Customer Relationship Management (CRM) systems are used to manage a company’s relationships and activities with current and potential customers. A CRM system is simply meant to improve business relationships by keeping companies connected to customers and end to end business operations. Companies are able to form individual relationships with customers and suppliers. They are also able to manage marketing campaigns, protect data privacy, and identify sales opportunities by anticipating the needs of their current and potential customers.
CRM applications have been shown to directly increase the sales productivity bottom line of businesses. They help to achieve better segmentation by sorting information into categories and criteria; this enhances the identification and the categorization of leads. High-quality customer support is one of the most common benefits of using CRM systems; sales agents are able to quickly provide answers to customers’ questions because they have records of previous interactions.
Salesforce Automation (SFA) technology optimizes the interface between the customers and sales agents, the sales management process, and pipeline management. It helps to keep track of the entire sales process by managing the contacts, leads, and opportunities, giving the business owner a good perspective and complete control over the process. SFAs are used to automate the repetitive administrative tasks of sales, i.e information sharing, tracking of field sales agents, customer tracking, and order processing. They increase sales team management, by allowing sales managers to track the implementation of sales strategies by field agents and send real-time feedback. Data analysis and product inventory can also be tracked with SFAs.
Due to the rapid technological advancement in the world, business owners are looking for opportunities to expand their services and to digitize their business activities. Technological solutions used to streamline business organizational processes such as CRMs and SFAs are often confused. SalesForce Automation is centered around the sales process of products/services to existing and prospective clients with the aim of increasing sales and improving interactions with customers, while Customer Relationship Management focuses mainly on managing customer relations with the aim of optimizing the relationship between the company and the customers. Though both systems are very similar, here are the major differences between both systems.
Variations Between CRM and SFA Systems
CRM focuses mainly on the customers and their decision-makers, while SFA focuses on the sales team and not an individual buyer. SFA is centered around Point of Sale companies who purchase products for the purpose of selling to customers. This makes SFAs more suitable for FMCG (fast-moving consumer goods) suppliers than CRM because these suppliers are not individual customers. FMCG distributors will only enjoy the benefits of CRM systems if they incorporate direct e-marketing and social media tools. FMCG businesses use SFA tools to collect and interpret data, organize shelves in individual stores, overall retail execution, and the management of sales activities.
On the SENRI software platform, the Visit Report, and the Product Report functions are used to interpret data.
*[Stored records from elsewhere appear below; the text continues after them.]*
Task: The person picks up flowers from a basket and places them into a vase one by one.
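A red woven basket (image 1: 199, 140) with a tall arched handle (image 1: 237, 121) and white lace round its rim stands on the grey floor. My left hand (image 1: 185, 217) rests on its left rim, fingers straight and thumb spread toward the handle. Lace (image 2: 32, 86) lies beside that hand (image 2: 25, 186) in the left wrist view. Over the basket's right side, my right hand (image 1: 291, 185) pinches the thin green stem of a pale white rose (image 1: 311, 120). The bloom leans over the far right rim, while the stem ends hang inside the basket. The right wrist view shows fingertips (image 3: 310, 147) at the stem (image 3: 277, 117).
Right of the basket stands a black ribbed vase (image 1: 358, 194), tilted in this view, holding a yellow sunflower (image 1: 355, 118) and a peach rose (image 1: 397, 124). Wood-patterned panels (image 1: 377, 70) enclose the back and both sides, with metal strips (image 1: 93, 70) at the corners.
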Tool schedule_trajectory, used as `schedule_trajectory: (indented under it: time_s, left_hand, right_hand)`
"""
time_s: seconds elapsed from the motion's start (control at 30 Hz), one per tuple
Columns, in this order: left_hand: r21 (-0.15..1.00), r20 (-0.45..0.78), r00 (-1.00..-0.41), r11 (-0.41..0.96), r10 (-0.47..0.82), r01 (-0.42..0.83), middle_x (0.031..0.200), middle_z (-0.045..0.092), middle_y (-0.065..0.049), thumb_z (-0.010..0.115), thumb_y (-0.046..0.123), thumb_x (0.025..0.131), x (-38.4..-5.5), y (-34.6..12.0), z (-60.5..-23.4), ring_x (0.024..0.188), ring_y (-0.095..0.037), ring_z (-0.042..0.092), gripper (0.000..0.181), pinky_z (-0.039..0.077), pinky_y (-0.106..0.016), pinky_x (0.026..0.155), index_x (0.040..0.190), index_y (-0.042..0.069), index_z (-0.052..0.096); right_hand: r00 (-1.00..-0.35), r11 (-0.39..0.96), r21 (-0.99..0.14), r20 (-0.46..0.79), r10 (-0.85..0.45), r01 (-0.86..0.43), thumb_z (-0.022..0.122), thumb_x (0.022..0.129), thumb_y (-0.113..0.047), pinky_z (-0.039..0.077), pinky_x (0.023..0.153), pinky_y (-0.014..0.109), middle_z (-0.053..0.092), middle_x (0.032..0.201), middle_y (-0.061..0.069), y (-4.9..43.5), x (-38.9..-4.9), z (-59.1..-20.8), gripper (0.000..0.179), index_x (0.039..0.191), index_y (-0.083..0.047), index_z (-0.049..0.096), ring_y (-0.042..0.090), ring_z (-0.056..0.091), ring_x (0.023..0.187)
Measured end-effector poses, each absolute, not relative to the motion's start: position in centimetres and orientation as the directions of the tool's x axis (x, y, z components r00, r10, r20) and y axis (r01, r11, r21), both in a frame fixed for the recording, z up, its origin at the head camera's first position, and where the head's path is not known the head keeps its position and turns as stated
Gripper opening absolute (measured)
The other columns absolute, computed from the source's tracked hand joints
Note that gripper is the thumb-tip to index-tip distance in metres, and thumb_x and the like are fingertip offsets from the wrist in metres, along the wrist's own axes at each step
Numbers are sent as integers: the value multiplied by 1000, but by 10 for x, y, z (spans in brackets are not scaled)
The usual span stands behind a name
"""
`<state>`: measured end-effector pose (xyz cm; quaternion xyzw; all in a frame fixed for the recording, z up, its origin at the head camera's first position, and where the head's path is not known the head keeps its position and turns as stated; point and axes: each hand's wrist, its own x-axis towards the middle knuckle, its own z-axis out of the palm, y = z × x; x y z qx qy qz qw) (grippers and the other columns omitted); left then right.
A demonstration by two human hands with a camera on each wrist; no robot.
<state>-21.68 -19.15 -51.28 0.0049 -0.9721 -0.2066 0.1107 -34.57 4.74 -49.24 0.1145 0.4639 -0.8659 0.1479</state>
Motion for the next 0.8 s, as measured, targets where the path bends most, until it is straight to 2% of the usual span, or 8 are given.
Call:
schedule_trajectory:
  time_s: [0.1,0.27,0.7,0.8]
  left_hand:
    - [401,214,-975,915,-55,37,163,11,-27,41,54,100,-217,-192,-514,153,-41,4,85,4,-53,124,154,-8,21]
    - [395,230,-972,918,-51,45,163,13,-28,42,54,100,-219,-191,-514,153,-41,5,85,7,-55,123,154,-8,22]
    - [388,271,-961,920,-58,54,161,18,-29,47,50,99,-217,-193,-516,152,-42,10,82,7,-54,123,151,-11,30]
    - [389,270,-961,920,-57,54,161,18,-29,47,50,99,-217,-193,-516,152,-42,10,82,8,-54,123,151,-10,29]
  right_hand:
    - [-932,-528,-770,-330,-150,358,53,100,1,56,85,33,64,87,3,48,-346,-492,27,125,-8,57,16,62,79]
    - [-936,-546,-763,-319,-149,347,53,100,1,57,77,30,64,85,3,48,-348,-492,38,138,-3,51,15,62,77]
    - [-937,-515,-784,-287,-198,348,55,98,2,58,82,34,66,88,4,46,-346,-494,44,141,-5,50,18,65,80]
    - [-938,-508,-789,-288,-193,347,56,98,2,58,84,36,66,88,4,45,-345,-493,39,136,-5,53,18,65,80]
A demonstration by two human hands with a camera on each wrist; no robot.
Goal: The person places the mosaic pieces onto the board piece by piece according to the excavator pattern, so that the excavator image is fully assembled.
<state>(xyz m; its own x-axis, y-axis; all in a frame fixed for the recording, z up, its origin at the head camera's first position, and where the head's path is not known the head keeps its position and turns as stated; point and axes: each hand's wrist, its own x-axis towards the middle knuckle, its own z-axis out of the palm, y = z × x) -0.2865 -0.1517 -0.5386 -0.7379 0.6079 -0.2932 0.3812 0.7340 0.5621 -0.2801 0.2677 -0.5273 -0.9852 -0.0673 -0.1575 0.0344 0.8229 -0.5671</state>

The Photo function can be used by merchandisers to take pictures of the shelf and aisle the arrangement of products in stores and the Activity Report page on the SENRI web is used by managers to track sales activity.
Sales Team Activities
SFA is more suitable for field sales teams who make multiple visits daily while CRM is suitable for sales teams who work mostly from their offices and communicate with customers through phone calls and emails. Most businesses that use SFA systems sell products required for daily usage (e.g consumer goods) while businesses that use CRM systems tend to send nonessentials (e.g machinery). SFA enables sales managers to set targets for their teams, monitor the implementation of sales strategies, and track the performance of each salesperson remotely. The Target Market function on the SENRI system can help sales managers set targets for their teams, while the Product Report function can be used to get competitors’ product information from the sales reps on the field. Companies often use this information to modify their sales strategies.
CRM systems are more suitable for customer profiling (i.e the tracking of the customers’ purchase history, demographic and the collection of behavioral data), monitoring individual customer interactions, and tracking responses to sales and marketing campaigns. SFA is better at scheduling appointments, recording cold calls, and lead generational activities. The Call log function on SENRI can be used to record cold calls and the meetings can be scheduled using the Schedule Function.
Inventory & Opportunity Management
SFA is quite useful in inventory management and can be used to transfer products from different warehouses and purchase products from vendors. The sales team can easily find out the number of products available at all times. A good example of these functions can be found on the SENRI platform, the Main Inventory function helps to track the transfer of products between warehouses and vendors while the Sub-inventory function helps to know the number of products available at all times. CRM systems do not come with inbuilt inventory management, however, businesses can combine inventory management software with CRM. Due to its ability to analyze data, create sales reports, and give a sales forecast, SFA is more effective at spotting pipeline opportunities. However, CRM software can boost opportunity management by showing the effectiveness of tasks and opportunities within the pipeline, the priority of your opportunities, and the viability of each opportunity.
In conclusion, businesses do not have to choose between both systems because they compliment each other. With the SENRI software, you have a perfect blend of the SFA and CRM systems (with various functions such as flexibility report format, call log function, and customer detail management embedded into it). This makes it possible to identify sales trends, trade promotion opportunities, improve relationships with customers, and in the long run, increase sales revenue. There will also be a seamless execution of all internal and distribution services (i.e order taking, inventory management, retail execution, and routine accounting).